▸ **Work instruction**
Your answer must be a single number: the count of lines in the entries below that hold "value".

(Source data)
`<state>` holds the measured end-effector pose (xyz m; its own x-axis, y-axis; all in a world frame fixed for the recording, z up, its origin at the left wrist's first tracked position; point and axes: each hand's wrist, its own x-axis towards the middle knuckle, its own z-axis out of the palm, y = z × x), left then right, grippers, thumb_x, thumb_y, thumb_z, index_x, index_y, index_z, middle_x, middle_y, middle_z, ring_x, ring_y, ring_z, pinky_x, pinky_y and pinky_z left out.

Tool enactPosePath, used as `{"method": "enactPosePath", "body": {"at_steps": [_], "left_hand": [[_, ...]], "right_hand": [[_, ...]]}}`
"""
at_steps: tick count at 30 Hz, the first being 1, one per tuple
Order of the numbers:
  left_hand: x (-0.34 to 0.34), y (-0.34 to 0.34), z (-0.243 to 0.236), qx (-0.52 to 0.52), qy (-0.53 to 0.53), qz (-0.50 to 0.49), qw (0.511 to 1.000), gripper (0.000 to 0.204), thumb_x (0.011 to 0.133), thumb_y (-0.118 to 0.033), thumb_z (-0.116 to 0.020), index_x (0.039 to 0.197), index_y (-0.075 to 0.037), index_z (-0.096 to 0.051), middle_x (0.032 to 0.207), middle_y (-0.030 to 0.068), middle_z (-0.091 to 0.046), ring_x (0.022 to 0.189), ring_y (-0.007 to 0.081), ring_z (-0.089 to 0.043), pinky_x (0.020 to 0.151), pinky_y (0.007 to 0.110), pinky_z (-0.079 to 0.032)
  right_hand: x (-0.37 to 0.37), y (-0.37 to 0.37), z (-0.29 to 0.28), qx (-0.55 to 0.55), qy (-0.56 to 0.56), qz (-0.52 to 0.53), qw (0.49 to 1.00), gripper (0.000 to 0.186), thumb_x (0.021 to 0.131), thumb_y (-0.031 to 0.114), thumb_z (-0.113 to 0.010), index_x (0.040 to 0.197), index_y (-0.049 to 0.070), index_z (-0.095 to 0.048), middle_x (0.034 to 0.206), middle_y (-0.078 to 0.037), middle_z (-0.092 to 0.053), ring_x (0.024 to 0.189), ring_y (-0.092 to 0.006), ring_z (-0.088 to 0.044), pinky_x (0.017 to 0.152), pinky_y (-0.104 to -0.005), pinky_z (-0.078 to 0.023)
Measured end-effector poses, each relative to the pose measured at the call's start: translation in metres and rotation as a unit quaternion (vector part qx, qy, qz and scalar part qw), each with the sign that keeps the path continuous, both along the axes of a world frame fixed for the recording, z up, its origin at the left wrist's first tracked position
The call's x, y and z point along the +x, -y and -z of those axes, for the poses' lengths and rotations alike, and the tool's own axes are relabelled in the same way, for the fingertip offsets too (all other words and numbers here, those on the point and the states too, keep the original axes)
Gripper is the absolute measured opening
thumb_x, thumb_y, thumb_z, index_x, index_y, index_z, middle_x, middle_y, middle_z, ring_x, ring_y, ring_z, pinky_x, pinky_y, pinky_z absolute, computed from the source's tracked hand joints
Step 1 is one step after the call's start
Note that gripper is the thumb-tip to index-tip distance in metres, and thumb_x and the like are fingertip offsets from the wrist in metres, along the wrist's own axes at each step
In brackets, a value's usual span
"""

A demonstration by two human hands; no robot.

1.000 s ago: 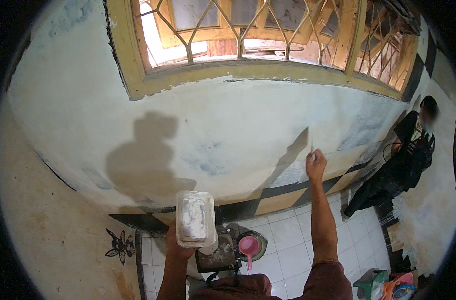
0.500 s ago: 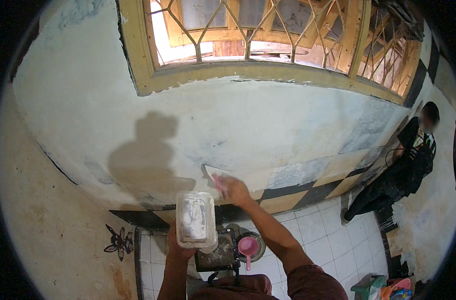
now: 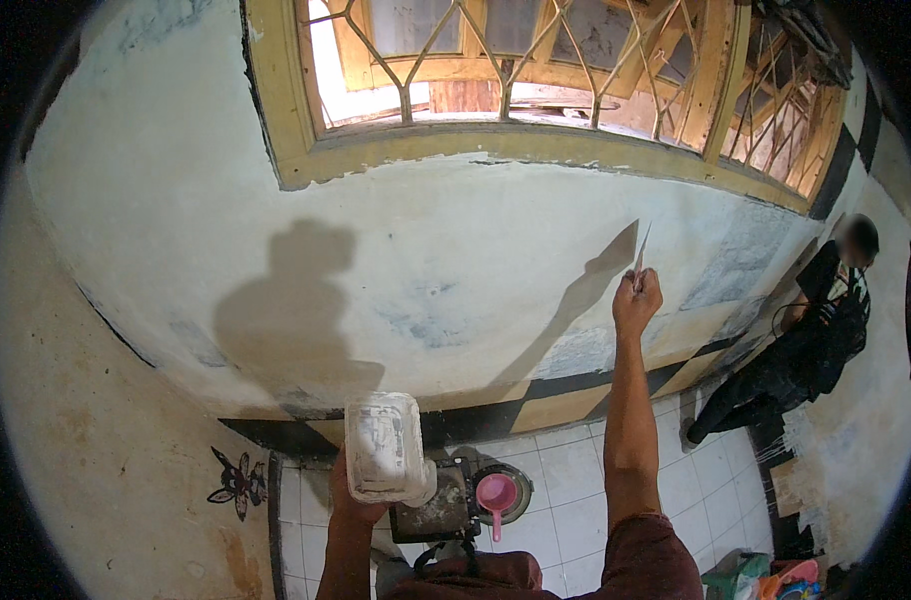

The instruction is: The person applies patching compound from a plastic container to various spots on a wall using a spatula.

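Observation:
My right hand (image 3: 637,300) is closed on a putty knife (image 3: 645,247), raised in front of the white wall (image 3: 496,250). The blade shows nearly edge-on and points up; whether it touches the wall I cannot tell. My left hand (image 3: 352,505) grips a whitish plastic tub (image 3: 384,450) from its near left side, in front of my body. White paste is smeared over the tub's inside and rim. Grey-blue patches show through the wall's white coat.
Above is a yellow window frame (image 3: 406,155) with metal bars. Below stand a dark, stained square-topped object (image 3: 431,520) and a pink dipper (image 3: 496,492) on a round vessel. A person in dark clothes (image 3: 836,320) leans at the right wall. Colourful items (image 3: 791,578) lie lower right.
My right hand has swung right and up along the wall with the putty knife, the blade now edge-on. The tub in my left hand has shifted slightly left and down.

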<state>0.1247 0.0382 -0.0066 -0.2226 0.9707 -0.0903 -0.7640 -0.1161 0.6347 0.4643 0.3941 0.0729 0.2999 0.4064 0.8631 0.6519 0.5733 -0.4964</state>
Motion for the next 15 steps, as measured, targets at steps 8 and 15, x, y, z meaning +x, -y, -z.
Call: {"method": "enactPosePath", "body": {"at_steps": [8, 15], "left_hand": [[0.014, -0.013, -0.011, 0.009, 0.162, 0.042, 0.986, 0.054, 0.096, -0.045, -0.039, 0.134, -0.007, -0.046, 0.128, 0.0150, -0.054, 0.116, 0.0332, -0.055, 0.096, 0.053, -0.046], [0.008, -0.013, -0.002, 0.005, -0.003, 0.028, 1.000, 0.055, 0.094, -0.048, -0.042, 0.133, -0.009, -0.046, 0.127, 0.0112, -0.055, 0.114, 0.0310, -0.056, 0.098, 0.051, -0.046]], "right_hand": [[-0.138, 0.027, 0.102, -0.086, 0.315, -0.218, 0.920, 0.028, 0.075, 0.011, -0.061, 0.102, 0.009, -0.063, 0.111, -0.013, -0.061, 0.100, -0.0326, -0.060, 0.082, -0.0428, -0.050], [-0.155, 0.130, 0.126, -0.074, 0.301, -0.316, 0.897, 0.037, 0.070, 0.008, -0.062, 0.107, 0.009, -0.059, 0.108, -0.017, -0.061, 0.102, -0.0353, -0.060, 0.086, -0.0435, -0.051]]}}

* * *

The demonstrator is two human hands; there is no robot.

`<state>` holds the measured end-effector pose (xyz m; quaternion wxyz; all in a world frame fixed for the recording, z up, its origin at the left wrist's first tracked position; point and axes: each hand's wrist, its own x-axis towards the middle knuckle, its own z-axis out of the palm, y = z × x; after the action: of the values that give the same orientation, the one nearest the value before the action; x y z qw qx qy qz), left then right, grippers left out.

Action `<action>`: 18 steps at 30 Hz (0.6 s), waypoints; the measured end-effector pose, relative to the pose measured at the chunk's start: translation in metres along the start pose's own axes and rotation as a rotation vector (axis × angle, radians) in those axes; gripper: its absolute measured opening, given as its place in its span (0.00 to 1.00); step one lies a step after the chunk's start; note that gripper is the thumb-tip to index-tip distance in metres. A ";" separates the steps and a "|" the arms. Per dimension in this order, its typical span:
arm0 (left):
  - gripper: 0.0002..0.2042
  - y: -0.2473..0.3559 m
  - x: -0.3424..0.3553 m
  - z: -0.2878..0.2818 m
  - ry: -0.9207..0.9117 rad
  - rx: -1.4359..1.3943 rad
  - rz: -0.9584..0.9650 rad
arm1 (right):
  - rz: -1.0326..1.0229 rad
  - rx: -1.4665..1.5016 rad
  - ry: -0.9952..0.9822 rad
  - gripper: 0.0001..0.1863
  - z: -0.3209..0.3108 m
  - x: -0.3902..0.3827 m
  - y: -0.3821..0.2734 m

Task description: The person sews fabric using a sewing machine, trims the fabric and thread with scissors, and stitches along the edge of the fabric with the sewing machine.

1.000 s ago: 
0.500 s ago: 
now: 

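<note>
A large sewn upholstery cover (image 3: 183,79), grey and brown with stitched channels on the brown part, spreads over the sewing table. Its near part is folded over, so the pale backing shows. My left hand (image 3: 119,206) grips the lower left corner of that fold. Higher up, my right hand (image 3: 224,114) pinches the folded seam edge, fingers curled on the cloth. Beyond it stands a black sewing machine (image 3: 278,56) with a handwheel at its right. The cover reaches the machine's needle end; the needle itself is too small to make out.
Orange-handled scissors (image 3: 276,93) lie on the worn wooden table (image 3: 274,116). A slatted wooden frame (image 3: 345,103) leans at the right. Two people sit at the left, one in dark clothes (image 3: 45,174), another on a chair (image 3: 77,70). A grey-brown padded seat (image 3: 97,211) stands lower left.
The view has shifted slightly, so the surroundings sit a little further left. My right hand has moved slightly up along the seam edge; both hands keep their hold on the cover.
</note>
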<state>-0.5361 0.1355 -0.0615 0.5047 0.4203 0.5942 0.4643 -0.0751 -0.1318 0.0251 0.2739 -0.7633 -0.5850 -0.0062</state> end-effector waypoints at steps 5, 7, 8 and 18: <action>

▸ **Worked solution**
2